Com'è ovvio, ci volle molto tempo perché riuscissimo ad ascoltare This Heat (conosciuto anche come "blue and yellow" per via dei colori della copertina) come l'ottimo album che è e non come il primo episodio di una storia di cui conoscevamo già le puntate successive. E oggi?
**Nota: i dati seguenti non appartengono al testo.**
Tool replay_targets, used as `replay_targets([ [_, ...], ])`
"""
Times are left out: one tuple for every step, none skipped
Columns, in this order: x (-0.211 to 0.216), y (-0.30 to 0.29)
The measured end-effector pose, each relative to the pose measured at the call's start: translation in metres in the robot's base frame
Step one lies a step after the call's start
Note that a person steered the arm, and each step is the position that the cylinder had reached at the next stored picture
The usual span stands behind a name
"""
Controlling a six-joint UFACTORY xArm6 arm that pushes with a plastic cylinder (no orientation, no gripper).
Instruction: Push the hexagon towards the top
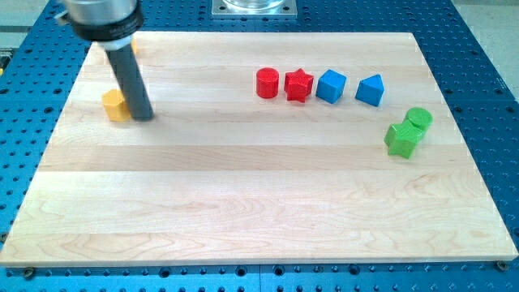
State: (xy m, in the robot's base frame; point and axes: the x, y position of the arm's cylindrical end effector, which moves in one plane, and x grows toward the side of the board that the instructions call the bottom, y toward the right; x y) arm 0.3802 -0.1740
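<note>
A yellow hexagon block (116,105) lies near the board's left edge, in the upper part of the view. My rod comes down from the view's top left, and my tip (145,116) rests on the board just to the right of the hexagon, touching or nearly touching its right side. Another yellow piece (135,46) peeks out behind the rod near the board's top edge, mostly hidden.
A row stands at the upper right: a red cylinder (267,83), a red star (298,85), a blue cube (331,86) and a blue triangular block (371,90). A green cylinder (418,119) and a green block (401,139) touch at the right. The wooden board (243,203) lies on a blue perforated table.
</note>
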Motion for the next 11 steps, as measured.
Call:
replay_targets([
  [0.032, 0.000],
  [0.063, -0.027],
  [0.035, -0.051],
  [-0.007, -0.053],
  [-0.040, -0.053],
  [-0.033, -0.054],
  [-0.004, -0.070],
  [0.018, -0.054],
  [0.002, -0.038],
  [-0.005, -0.016],
  [-0.012, -0.014],
])
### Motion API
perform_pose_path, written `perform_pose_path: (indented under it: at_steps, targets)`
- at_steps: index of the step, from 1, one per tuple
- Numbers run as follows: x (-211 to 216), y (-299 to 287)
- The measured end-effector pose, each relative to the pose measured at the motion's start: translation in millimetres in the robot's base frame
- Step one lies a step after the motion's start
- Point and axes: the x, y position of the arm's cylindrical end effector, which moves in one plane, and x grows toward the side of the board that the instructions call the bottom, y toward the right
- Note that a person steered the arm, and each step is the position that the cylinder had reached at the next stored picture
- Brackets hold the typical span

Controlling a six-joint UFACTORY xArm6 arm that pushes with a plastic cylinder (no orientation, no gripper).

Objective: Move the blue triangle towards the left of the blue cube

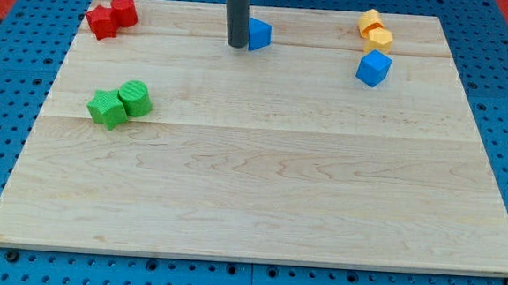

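The blue triangle (260, 34) lies near the view's top, a little left of centre. My tip (237, 45) stands right at its left side, touching or nearly touching it; the rod hides the block's left edge. The blue cube (373, 68) sits well to the right of the triangle, in the view's upper right, just below two yellow blocks.
Two yellow blocks (375, 31) sit touching each other above the blue cube. A red star-like block (101, 22) and a red cylinder (124, 11) are at the top left. A green star (106, 109) and a green cylinder (136, 98) sit at the left. The wooden board (259, 196) lies on a blue perforated table.
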Motion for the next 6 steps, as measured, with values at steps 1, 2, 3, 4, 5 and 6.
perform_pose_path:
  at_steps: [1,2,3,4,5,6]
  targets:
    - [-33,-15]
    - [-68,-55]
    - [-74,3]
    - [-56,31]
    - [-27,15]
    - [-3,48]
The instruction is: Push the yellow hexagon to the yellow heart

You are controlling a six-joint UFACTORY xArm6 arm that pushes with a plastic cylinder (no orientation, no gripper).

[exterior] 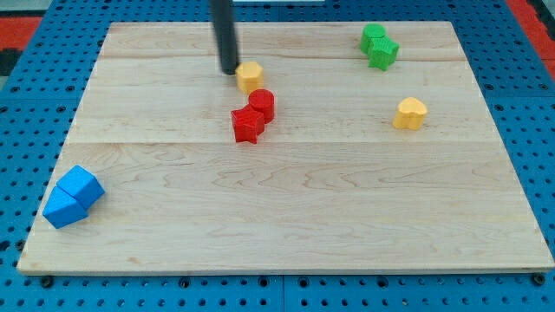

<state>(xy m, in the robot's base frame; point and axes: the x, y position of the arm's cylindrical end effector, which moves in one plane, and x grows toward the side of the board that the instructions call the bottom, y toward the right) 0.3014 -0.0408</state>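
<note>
My tip (229,71) ends a straight, smooth, dark grey cylindrical rod.

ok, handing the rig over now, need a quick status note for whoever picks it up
My tip sits just to the view's left of the yellow hexagon, close to or touching it.
The yellow heart lies well off to the view's right, slightly lower.
The red blocks sit just below the hexagon.
Done: tip lined up behind the hexagon.
Left: the whole push rightward to the heart, probably steering clear of the reds.

Dark rod with my tip (229,71), yellow hexagon (250,76) just right, red blocks (254,115) below, yellow heart (410,113) far right, green blocks (379,46), blue blocks (73,196), pale wooden board (286,217).
</note>
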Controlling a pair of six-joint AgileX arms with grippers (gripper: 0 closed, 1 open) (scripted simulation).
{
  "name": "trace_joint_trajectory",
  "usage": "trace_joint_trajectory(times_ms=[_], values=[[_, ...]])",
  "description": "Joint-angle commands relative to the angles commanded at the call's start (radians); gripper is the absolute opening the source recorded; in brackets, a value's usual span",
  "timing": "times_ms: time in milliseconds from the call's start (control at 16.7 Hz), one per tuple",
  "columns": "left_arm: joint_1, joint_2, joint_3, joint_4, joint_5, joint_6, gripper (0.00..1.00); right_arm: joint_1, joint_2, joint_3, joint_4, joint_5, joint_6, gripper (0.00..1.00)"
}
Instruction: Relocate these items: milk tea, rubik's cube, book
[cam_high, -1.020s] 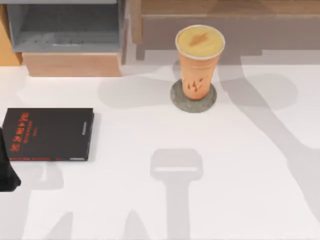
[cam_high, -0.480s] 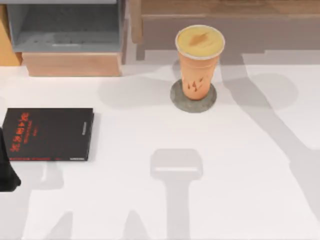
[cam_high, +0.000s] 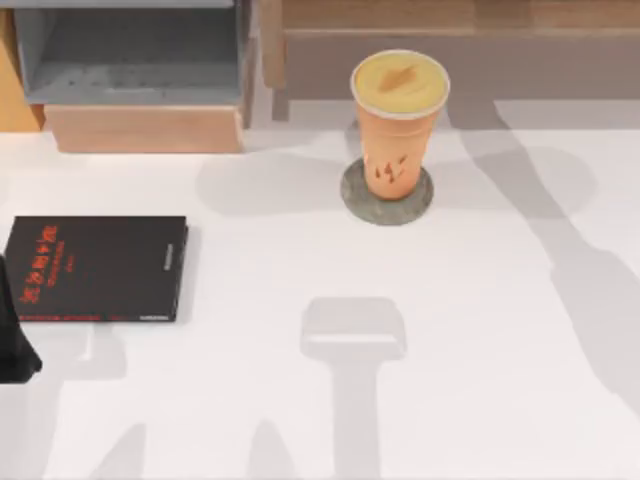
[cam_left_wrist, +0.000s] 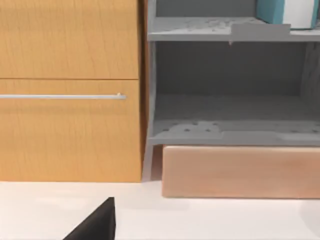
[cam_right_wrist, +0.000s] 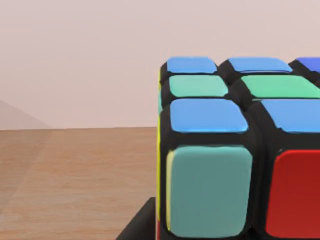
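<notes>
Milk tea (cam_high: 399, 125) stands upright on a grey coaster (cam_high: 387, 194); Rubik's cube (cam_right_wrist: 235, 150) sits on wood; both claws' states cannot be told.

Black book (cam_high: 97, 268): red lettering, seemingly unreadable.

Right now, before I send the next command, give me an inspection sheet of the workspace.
Surface: white table, shadowed.
Job's things: milk tea upright on a grey coaster; rubik's cube close before the right wrist camera, above a wooden surface; teal book on the grey shelf's upper level.
Clutter: black book flat at the table's left.
Grippers: left arm at the left edge.
Cables: nothing seen.
Surroundings: wooden cabinet beside the shelf.
</notes>
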Motion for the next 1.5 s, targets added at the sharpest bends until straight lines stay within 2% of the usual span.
trace_joint_trajectory(times_ms=[240,540,1320,1500], values=[[0.000,0.000,0.000,0.000,0.000,0.000,1.00,0.024,0.113,0.144,-0.062,-0.011,0.008,0.00],[0.000,0.000,0.000,0.000,0.000,0.000,1.00,0.022,0.127,0.156,-0.081,-0.022,0.012,0.00],[0.000,0.000,0.000,0.000,0.000,0.000,1.00,0.022,0.127,0.156,-0.081,-0.022,0.012,0.98],[0.000,0.000,0.000,0.000,0.000,0.000,1.00,0.022,0.127,0.156,-0.081,-0.022,0.012,1.00]])
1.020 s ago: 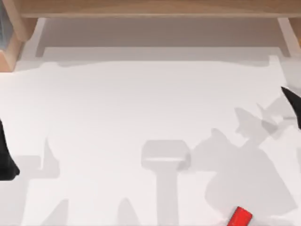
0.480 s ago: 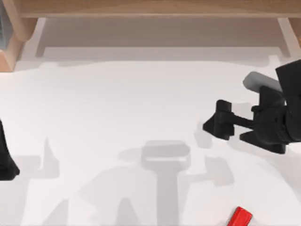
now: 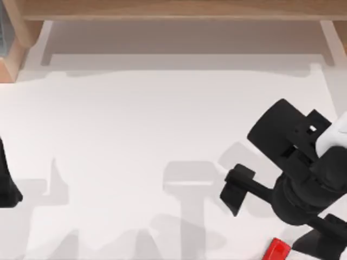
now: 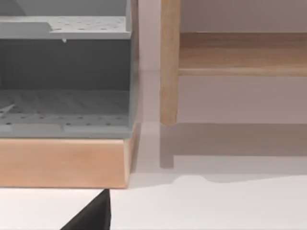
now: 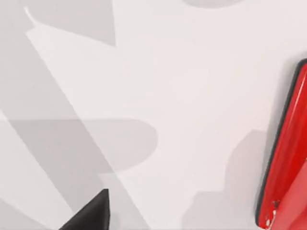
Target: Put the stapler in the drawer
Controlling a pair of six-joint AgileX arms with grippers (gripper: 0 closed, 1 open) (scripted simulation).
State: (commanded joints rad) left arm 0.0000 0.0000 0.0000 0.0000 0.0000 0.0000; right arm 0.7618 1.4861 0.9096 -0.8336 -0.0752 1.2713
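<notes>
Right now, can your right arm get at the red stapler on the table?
Probably yes: the right gripper hangs just beside the stapler, which lies flat on the bare white table with nothing between them.

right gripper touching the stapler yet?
Apart. In the top view the right gripper sits over bare table, up and to the left of the stapler, with white table between them.

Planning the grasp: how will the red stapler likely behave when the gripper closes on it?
The stapler looks like a solid, rounded block, so probably stiff rather than floppy. Its glossy skin may be slippery between the pads. Lying flat on the table, it seems unlikely to roll or tip, though a push might slide it.
</notes>
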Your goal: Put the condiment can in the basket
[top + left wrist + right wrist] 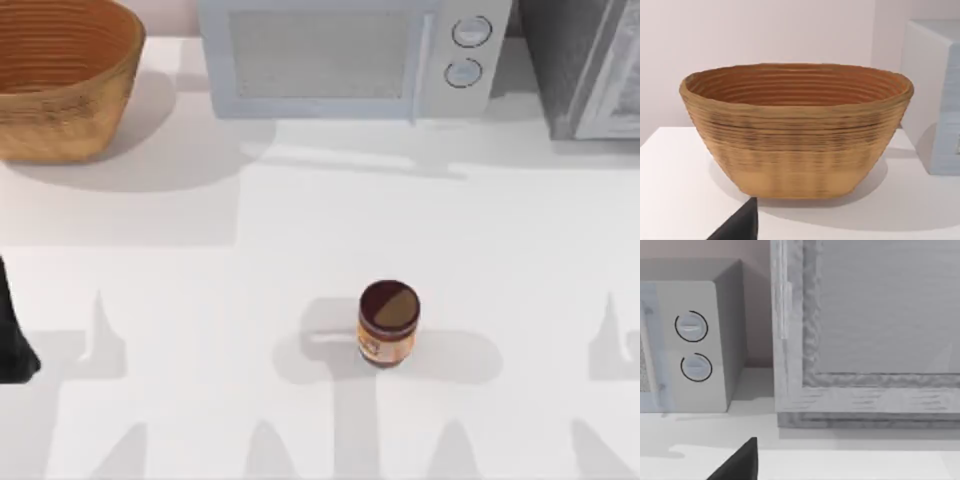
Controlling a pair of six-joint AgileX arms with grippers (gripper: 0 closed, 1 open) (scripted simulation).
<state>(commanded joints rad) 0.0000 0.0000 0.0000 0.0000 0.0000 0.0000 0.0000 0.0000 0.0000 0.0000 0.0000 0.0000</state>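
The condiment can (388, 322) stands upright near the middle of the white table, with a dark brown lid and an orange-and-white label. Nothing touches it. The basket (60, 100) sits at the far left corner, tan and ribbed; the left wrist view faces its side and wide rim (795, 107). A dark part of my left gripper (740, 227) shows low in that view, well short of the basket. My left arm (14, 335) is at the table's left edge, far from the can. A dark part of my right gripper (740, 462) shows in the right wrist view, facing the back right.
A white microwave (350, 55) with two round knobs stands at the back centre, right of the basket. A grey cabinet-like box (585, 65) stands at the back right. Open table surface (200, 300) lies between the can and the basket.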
Dopo la breve Testcard, Horizontal Hold potrebbe sembrare quasi un'anticipazione di certi clamori chitarristici indie-rock made in USA di circa vent'anni dopo; mentre è ovvio che nel brano intitolato 24 Track Loop si respira un'aria molto Faust; ma se il nome dei Faust può essere tirato in ballo per ciò che riguarda l'album tutto, è solo in un senso "metodologico", per via del rapporto tra le canzoni e il lavoro di studio, "rumoristico" e no, non certo per delle somiglianze di "stile". Musica tesa e nervosa, laddove Not Waving e Twilight Furniture erano le gemme della ex prima facciata, mentre tutta la seconda costituisce un affresco da cui forse si potrebbe isolare The Fall Of Saigon.

E visto che si tratta di un anniversario (il trentennale della fondazione del gruppo) oltre alle ristampe dei singoli album c'è anche l'immancabile cofanetto con tutto, più il libro e gli inediti. A questo punto la domanda che viene sempre in mente in casi come questo è: e se qualcuno dovesse comprare questo disco per curiosità, dovrà poi ricomprarlo come parte del cofanetto? Un foglietto contenuto nel CD ci dice di no e ci spiega il come.